I flew out a few days early to squeeze in a little pleasure and stayed with my friend Laurie, who lives in the 7th arrondissement just minutes from the Eiffel Tower. It's a fabulous location and hard to pass up for a hotel out near my office in the suburbs.  So why not to commute to work each day and spend all my free time in the city?  How difficult could that be?

Paris is known for its efficient transportation systems and Laurie was teaching me the ins and outs of the buses, Metro and RER trains. My philosophy is that if you can read a map, then you can take a train. They pretty much work the same everywhere in the world. You find your destination, map out your route, board heading in the right direction, and get off at your desired stop.

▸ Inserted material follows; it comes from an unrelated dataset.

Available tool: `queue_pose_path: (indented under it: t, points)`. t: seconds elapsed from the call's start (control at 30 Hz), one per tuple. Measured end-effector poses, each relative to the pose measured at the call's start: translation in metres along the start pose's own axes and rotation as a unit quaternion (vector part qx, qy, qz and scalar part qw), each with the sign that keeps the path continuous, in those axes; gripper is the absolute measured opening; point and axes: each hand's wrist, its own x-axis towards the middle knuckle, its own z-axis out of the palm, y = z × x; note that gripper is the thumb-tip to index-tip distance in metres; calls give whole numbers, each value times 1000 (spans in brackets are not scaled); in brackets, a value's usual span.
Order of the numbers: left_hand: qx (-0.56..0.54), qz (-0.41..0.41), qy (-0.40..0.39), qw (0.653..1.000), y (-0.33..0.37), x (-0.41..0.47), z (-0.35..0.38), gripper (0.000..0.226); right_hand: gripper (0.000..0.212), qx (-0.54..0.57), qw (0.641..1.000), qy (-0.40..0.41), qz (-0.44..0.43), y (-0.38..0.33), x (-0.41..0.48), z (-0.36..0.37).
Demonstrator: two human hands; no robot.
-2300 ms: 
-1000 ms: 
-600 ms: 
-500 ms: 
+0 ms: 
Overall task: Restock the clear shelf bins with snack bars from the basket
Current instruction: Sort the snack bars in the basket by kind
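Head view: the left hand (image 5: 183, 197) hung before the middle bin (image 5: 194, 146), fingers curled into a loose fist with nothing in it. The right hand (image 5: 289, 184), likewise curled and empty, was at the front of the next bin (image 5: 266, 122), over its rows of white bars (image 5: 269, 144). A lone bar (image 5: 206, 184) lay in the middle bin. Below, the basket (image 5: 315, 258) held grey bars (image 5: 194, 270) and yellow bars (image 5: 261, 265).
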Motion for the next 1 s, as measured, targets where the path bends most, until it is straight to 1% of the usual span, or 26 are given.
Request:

My first morning commute was a smashing success. Laurie and I walked to the station, she helped me purchase my tickets from the kiosk, checked that I was headed in the right direction, and down the stairs I went to wait for my train. An hour later I was standing outside the Evry station waiting for a colleague to pick me up. The only problem was that I was standing on the wrong side of the station. We finally connected by phone and I was able to navigate to the front of the station (which actually looked like a train station) instead of the back entrance where I had been standing in the freezing February cold. Did I mention my mastery of the French language is practically non-existent? Well it is and the farther you get from the city, the fewer people you'll find that speak English. I knew I should have cracked open that Rosetta Stone, but wait it gets better.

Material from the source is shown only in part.